Copies of all lines that contain "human" are needed; take them from the data below.
### Provided records ###
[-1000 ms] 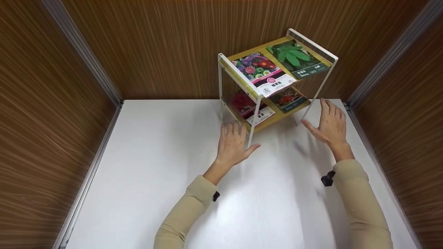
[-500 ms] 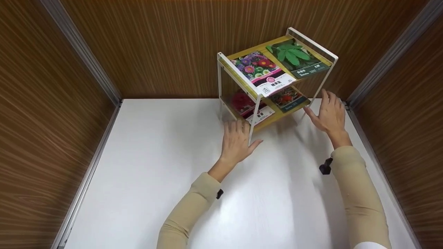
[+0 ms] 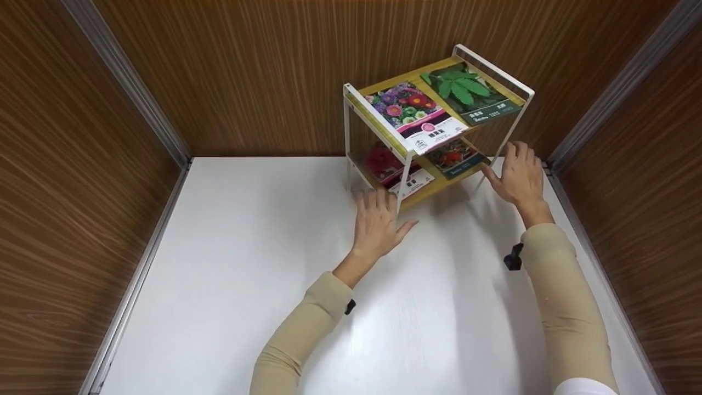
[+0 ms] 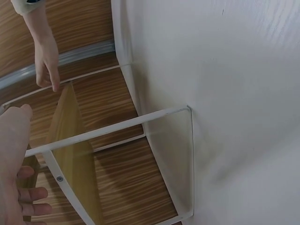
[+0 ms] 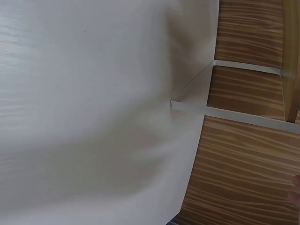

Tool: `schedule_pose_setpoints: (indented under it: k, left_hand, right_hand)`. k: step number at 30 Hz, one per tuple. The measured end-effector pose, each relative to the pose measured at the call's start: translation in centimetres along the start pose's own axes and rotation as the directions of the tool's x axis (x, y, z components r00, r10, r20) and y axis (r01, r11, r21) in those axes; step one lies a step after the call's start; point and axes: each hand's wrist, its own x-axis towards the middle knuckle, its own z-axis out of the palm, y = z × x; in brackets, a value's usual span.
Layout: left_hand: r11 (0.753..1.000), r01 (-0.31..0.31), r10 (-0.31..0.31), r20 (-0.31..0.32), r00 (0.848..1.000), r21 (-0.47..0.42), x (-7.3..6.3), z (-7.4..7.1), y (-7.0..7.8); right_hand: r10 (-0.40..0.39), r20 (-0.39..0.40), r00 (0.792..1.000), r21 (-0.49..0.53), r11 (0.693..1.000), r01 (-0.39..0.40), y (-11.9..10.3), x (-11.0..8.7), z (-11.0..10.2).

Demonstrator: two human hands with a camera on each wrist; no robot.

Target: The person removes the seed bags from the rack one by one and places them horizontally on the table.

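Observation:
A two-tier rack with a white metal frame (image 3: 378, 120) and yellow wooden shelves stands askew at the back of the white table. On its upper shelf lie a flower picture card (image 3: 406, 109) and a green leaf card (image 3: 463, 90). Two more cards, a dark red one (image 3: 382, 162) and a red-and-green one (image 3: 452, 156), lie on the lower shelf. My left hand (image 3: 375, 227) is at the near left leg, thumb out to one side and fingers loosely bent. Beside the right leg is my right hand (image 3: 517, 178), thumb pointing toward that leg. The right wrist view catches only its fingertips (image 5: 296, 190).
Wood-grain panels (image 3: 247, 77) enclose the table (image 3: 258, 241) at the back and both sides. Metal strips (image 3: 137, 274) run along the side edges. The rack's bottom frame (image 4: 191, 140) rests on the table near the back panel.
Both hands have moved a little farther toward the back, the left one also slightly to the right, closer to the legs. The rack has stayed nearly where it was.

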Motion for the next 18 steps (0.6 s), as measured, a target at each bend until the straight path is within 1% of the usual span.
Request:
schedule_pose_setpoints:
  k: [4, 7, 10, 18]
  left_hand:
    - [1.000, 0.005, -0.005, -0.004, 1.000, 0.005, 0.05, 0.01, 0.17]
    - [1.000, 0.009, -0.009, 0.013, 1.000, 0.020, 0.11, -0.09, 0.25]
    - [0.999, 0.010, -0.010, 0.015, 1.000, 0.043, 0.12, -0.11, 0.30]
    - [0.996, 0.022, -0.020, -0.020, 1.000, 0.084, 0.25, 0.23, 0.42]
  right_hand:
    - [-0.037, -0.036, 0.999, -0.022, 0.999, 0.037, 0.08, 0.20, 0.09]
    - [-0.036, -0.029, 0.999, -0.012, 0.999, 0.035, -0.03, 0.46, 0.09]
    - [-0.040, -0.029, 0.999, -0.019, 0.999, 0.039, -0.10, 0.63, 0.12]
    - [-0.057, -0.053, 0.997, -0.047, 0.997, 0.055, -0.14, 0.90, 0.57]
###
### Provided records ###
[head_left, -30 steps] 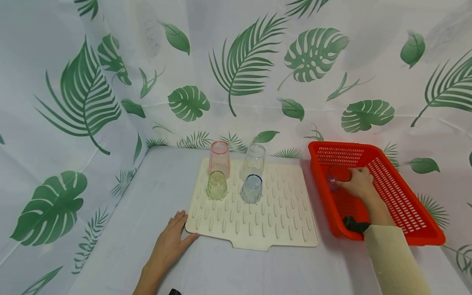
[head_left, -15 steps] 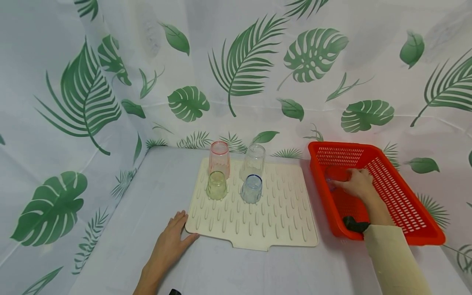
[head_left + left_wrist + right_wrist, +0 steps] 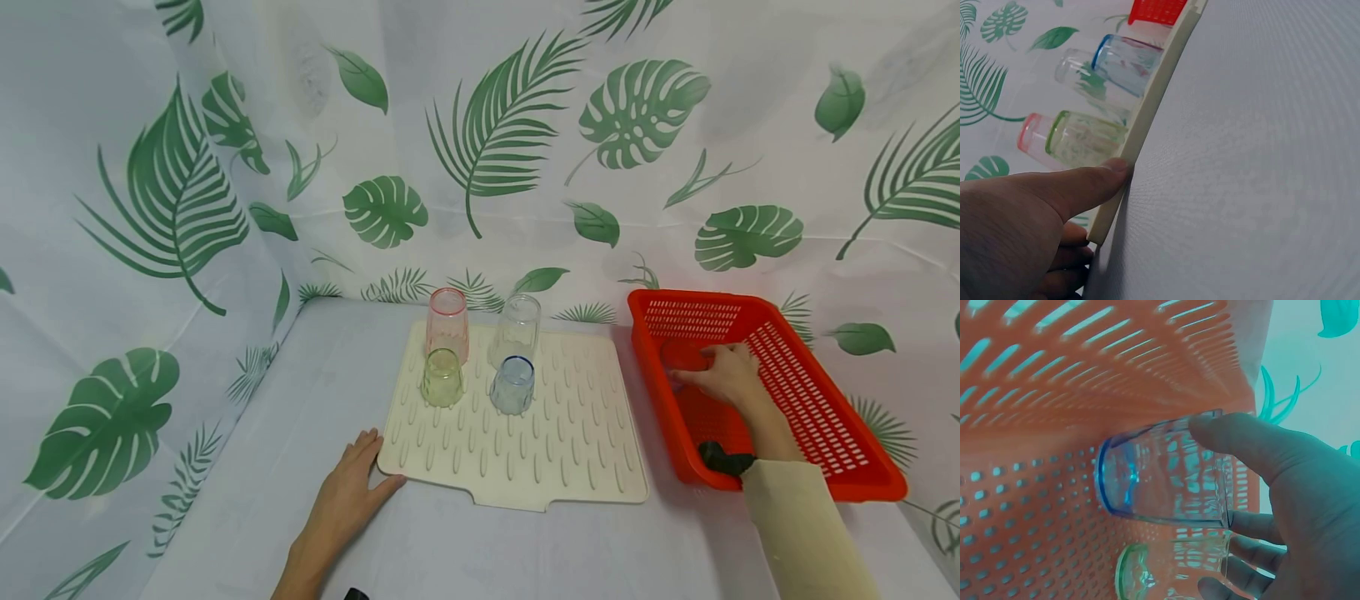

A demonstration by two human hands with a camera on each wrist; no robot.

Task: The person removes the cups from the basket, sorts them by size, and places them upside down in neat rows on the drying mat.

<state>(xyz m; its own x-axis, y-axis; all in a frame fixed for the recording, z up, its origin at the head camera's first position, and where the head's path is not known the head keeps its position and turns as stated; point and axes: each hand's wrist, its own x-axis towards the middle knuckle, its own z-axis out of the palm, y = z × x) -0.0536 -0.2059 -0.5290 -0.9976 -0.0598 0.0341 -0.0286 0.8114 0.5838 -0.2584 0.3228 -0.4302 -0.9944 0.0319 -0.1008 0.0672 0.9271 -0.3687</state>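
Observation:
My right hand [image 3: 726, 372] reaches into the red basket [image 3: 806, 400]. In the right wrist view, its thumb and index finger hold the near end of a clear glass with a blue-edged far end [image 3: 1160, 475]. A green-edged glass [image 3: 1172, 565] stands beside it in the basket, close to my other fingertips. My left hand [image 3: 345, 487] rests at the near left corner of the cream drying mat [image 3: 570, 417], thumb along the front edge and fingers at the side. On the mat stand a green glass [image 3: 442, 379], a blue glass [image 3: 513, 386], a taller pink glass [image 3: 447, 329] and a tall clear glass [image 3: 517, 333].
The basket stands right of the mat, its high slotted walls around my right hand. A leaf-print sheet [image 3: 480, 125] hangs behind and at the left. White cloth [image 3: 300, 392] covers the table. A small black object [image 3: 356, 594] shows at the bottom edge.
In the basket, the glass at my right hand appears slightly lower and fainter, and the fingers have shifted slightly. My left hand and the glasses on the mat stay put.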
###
_Written solution_.
Demonstrator: two human hands with a camera on each wrist; no robot.
A demonstration by two human hands with a camera on each wrist; no robot.

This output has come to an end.